**Instructions for the task**
Repeat the data word for word and skip the pictures.

**Dataset extract**
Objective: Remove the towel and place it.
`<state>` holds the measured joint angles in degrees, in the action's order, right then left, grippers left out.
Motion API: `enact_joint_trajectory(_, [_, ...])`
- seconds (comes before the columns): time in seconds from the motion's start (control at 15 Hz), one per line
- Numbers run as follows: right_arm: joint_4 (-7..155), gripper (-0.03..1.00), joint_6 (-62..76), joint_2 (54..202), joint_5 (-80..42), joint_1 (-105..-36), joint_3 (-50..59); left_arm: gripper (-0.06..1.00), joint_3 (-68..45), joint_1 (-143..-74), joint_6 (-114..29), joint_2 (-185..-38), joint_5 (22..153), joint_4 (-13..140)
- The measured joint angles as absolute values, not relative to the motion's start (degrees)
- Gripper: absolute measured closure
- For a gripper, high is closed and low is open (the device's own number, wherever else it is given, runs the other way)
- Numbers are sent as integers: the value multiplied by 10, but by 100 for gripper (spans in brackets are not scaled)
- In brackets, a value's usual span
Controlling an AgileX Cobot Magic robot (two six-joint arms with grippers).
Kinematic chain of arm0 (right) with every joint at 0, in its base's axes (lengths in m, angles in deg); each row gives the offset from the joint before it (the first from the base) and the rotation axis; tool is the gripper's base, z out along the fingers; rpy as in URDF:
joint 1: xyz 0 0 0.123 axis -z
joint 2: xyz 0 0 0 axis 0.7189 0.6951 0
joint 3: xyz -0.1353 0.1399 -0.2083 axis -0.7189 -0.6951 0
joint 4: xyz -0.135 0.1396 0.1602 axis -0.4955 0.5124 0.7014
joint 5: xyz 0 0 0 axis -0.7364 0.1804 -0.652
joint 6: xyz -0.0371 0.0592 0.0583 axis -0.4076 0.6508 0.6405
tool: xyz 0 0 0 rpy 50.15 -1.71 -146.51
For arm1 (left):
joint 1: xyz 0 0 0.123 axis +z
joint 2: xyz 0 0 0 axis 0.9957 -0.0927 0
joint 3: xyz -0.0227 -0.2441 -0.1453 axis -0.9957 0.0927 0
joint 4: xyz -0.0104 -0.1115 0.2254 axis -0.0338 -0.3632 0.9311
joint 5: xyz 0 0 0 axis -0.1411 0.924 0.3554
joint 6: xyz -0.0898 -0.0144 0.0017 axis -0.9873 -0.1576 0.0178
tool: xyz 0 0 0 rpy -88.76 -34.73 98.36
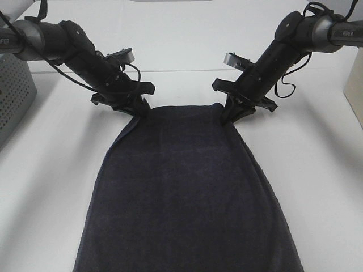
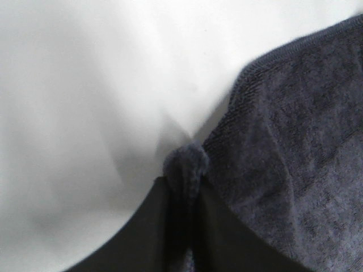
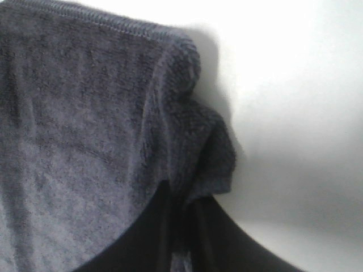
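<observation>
Towel [image 1: 187, 192]: dark charcoal terry cloth with a stitched hem, lying on the white tabletop [image 1: 51, 187], well apart from the grey perforated basket [image 1: 14, 96].
Lie of the cloth: the far edge is drawn in narrow and the cloth widens toward the near edge, which runs out of the high view.
Corner nearer the basket: bunched into a small fold and pinched.
Left tool [image 1: 140, 110]: clamped on that corner. Its wrist view shows a nub of terry squeezed between the two dark fingers [image 2: 142, 226], with hem and bare tabletop behind.
Corner farther from the basket: gathered into a thicker, rumpled wad.
Right tool [image 1: 227, 118]: clamped on this corner, with the cloth bulging out between its fingers [image 3: 142, 238].
Left arm [image 1: 62, 39]: black, slanting down to the towel from the basket's side.
Right arm [image 1: 295, 39]: black, slanting down from the side away from the basket.
Basket: only partly in the high view, not touching the towel.
</observation>
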<state>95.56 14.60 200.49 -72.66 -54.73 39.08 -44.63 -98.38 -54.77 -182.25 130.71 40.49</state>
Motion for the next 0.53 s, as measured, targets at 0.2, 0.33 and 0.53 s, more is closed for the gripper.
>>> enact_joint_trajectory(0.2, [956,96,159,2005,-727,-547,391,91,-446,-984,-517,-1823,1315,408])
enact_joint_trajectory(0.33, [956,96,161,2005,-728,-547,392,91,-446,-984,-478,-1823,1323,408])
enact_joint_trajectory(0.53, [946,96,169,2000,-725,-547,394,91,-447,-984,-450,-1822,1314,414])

**Written solution**
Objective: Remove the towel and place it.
`<state>` holds the measured joint angles in degrees, in the action's order, right then left, grippers left out.
Motion API: `enact_joint_trajectory(_, [_, ...])`
- seconds (comes before the columns): time in seconds from the motion's start (control at 15 Hz), one per line
- Numbers run as follows: right_arm: joint_4 (-7..155), gripper (-0.03..1.00), joint_6 (-62..76), joint_2 (54..202), joint_5 (-80..42), joint_1 (-105..-36), joint_3 (-50..59); left_arm: gripper (-0.06..1.00), joint_3 (-68..45), joint_1 (-143..-74), joint_6 (-114..29), joint_2 (-185..-38), joint_5 (22..153), joint_4 (-13..140)
- The measured joint angles as absolute values, not relative to the motion's start (degrees)
- Gripper: absolute measured closure
- For a gripper, high is closed and low is open (the device's own number, wherever else it is given, runs the other way)
- Numbers are sent as integers: the value multiplied by 10, but by 100 for gripper (spans in brackets are not scaled)
- In brackets, a value's usual span
Controlling an AgileX Cobot Magic robot (two six-joint arms with grippers).
Kinematic chain of arm0 (right) with every joint at 0, in its base's axes (lengths in m, angles in deg); each row gives the offset from the joint before it (the first from the base) and the rotation axis; tool is the gripper's base, z out along the fingers; rpy as in URDF:
joint 1: xyz 0 0 0.123 axis -z
joint 2: xyz 0 0 0 axis 0.7189 0.6951 0
joint 3: xyz -0.1353 0.1399 -0.2083 axis -0.7189 -0.6951 0
joint 4: xyz -0.135 0.1396 0.1602 axis -0.4955 0.5124 0.7014
joint 5: xyz 0 0 0 axis -0.7364 0.1804 -0.652
joint 6: xyz -0.0371 0.0592 0.0583 axis -0.4076 0.6508 0.6405
tool: xyz 0 0 0 rpy 50.15 -1.71 -146.51
For arm1 (left):
joint 1: xyz 0 0 0.123 axis +z
joint 2: xyz 0 0 0 axis 0.9957 -0.0927 0
joint 3: xyz -0.0227 -0.2441 -0.1453 axis -0.9957 0.0927 0
joint 4: xyz -0.0104 -0.1115 0.2254 axis -0.0338 -0.3632 0.9311
joint 5: xyz 0 0 0 axis -0.1411 0.924 0.3554
joint 6: xyz -0.0898 -0.0144 0.0017 axis -0.9873 -0.1576 0.0178
tool: xyz 0 0 0 rpy -88.76 -34.73 98.36
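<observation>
Towel [image 1: 187, 192]: dark charcoal terry cloth with a stitched hem, lying on the white tabletop [image 1: 51, 187], well apart from the grey perforated basket [image 1: 14, 96].
Lie of the cloth: the far edge is drawn in narrow and the cloth widens toward the near edge, which runs out of the high view.
Corner nearer the basket: bunched into a small fold and pinched.
Left tool [image 1: 140, 110]: clamped on that corner. Its wrist view shows a nub of terry squeezed between the two dark fingers [image 2: 142, 226], with hem and bare tabletop behind.
Corner farther from the basket: gathered into a thicker, rumpled wad.
Right tool [image 1: 227, 118]: clamped on this corner, with the cloth bulging out between its fingers [image 3: 142, 238].
Left arm [image 1: 62, 39]: black, slanting down to the towel from the basket's side.
Right arm [image 1: 295, 39]: black, slanting down from the side away from the basket.
Basket: only partly in the high view, not touching the towel.
</observation>
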<state>95.56 14.60 200.49 -72.66 -54.73 39.08 -44.63 -98.38 -54.77 -182.25 130.71 40.49</state>
Motion for the next 0.53 s, as measured, targets at 0.2, 0.33 and 0.53 s, more is closed for the gripper.
>>> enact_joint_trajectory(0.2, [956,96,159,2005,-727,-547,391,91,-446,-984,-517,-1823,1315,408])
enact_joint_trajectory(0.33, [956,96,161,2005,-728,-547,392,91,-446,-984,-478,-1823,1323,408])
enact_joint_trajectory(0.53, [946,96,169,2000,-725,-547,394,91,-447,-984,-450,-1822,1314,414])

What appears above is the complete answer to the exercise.